You can address those areas of culture friction directly by making targeted changes in the way you do your work. There are several different technology solutions, for example, for creating a transparency architecture that enables more information to be available to more people all the time. Asynchronous communication tools like Slack allow people to continuously share information that is then accessed by others only at the moment they need it. So, when the members ask the meetings team about the advocacy issue, a quick review of the right Slack channels could give them just enough information to effectively answer the members’ questions, without needing to take the time to find the advocacy staff and ask them.
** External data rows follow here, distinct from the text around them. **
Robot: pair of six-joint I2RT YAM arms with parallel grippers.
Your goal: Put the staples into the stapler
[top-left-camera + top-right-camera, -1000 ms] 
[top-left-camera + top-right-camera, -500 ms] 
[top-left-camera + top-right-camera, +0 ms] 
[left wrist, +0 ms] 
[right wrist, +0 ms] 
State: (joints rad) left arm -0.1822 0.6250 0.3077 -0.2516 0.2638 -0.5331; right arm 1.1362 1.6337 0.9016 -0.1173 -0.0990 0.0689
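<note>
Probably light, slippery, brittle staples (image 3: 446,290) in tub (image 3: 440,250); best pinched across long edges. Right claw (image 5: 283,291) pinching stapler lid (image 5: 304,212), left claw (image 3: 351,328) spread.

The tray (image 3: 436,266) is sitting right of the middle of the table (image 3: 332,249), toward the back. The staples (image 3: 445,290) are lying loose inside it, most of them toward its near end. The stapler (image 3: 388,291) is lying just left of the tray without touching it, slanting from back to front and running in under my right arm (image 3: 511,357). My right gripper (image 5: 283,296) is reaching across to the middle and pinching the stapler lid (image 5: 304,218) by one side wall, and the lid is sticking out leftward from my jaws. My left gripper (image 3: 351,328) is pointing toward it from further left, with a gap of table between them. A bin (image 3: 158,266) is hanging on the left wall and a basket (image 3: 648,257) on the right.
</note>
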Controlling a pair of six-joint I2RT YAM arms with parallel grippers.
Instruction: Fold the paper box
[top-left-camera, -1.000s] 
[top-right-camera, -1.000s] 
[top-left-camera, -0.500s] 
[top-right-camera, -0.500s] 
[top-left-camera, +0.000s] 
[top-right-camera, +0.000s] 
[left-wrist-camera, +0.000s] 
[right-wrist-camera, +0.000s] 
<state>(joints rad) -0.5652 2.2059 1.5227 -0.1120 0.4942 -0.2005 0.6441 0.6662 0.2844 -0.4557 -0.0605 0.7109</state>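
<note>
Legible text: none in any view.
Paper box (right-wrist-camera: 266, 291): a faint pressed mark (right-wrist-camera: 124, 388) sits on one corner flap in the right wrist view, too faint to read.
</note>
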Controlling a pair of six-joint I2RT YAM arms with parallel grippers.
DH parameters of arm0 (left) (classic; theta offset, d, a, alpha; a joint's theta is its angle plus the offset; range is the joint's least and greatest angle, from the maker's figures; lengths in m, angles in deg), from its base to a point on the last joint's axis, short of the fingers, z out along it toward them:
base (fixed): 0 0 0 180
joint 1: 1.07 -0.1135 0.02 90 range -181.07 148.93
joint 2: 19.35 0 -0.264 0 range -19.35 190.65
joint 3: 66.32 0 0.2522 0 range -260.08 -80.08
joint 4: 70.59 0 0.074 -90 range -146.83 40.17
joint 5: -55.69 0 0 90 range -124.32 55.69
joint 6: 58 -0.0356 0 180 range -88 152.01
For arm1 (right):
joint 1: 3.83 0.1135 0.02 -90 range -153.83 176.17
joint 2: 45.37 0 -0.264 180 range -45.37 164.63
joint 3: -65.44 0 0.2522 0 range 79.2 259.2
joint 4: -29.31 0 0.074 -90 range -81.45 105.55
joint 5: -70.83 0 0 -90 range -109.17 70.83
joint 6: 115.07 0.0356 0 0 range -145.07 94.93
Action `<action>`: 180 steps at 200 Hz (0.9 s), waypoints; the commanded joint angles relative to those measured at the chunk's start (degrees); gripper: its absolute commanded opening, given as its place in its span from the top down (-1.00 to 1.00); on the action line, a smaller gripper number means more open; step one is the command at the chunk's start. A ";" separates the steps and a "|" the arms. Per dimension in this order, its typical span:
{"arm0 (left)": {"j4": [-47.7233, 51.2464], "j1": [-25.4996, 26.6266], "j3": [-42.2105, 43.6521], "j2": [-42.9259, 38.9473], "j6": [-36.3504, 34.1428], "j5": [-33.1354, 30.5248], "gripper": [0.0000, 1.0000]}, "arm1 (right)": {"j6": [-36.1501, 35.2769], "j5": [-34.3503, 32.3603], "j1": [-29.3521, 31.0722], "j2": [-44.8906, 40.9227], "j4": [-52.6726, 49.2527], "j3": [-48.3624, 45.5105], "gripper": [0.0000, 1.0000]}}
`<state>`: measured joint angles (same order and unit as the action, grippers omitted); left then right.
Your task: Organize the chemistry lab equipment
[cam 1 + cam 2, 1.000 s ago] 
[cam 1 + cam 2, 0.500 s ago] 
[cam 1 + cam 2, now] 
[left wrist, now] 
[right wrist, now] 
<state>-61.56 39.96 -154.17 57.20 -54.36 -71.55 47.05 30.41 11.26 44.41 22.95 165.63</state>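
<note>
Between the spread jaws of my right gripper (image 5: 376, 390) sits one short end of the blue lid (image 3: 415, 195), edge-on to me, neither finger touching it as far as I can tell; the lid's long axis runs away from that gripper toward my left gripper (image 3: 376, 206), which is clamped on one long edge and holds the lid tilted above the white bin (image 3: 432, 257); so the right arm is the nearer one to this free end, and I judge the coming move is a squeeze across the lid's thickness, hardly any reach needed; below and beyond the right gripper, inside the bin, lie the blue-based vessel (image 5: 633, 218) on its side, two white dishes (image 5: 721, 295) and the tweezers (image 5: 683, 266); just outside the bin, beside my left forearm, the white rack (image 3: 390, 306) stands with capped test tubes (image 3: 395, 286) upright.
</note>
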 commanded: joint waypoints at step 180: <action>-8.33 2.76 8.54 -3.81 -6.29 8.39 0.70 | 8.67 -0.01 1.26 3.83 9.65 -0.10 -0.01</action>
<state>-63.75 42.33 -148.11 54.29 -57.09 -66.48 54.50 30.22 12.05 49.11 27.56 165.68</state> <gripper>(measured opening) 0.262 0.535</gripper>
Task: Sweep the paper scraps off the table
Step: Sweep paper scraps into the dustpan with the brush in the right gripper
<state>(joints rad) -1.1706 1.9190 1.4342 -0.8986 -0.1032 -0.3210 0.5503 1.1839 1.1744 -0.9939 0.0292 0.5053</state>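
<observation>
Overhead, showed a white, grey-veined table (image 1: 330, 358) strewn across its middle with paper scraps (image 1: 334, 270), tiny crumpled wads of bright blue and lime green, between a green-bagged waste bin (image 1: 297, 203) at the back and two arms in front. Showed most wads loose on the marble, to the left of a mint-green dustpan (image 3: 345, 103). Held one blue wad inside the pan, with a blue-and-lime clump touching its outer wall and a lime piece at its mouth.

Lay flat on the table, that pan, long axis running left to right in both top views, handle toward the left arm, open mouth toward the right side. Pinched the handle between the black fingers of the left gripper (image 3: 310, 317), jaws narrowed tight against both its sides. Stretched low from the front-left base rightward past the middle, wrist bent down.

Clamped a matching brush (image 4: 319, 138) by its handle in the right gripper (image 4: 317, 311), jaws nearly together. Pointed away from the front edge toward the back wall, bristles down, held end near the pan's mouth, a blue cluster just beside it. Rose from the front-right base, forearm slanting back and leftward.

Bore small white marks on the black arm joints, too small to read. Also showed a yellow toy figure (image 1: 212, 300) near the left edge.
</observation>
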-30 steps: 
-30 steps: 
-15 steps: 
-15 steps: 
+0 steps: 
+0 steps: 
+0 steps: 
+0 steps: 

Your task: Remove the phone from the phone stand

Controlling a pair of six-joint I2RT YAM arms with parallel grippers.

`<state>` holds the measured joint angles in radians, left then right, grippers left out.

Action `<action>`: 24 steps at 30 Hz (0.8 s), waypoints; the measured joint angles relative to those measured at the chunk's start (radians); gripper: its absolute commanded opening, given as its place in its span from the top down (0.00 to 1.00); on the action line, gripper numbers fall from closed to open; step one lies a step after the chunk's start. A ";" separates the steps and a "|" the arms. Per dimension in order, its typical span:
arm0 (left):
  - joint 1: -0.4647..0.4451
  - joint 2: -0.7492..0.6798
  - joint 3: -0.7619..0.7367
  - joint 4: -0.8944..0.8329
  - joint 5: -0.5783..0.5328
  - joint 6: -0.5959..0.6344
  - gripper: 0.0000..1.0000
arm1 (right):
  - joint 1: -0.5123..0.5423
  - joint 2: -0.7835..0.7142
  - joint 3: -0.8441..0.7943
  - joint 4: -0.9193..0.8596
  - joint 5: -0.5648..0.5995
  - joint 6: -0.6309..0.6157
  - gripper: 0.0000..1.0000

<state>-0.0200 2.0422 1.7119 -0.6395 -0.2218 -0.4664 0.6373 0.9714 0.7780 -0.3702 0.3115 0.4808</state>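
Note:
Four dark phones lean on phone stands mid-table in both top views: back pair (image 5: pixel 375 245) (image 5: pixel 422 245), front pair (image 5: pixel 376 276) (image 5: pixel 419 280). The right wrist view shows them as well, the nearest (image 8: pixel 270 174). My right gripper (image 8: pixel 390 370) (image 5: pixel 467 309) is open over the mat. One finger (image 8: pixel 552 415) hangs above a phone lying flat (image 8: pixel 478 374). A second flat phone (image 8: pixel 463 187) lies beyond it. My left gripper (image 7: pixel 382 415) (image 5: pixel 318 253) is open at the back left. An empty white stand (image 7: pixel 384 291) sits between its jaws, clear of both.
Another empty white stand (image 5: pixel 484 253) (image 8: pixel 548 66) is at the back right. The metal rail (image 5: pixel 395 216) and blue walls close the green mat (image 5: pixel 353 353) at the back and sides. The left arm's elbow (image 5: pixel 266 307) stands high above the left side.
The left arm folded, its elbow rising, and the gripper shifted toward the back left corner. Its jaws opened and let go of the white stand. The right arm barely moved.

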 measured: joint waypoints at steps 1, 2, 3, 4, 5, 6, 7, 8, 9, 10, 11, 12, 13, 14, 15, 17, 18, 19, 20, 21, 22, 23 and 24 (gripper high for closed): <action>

You could also use similar tools to share updates on the return to the office planning, but another way to address the source of that friction would be to create some working groups that are made up of people from all levels in the hierarchy. When we do a culture design project with clients, we always create a “culture team” that is diverse both in terms of hierarchical levels and functional area. This not only reinforces the idea that ownership of the culture exists at all levels, but it also helps in information sharing, because each team member connects to a different group of core colleagues in the office, so information ends up being disseminated in a more decentralized way, which speeds up the information flow.
Every time you make a change to the way you do work that results in people being able to make better decisions, serve members and customers better, and feel more empowered and effective, you are improving your culture. There is more to your culture work, of course, like setting core values, creating rituals and artifacts that communicate what your culture is, and even developing metrics that connect your culture change work to measurable organizational results. But right now, in order to make sure your association is the beneficiary of the great resignation rather than a victim of it, your focus should be on eliminating areas of culture friction. You can’t make your culture perfect in a short amount of time, but you don’t have to. When people see that you are actively designing the culture to make them more successful, they will realize it’s worth sticking it out with you rather than risking a future at an unknown culture.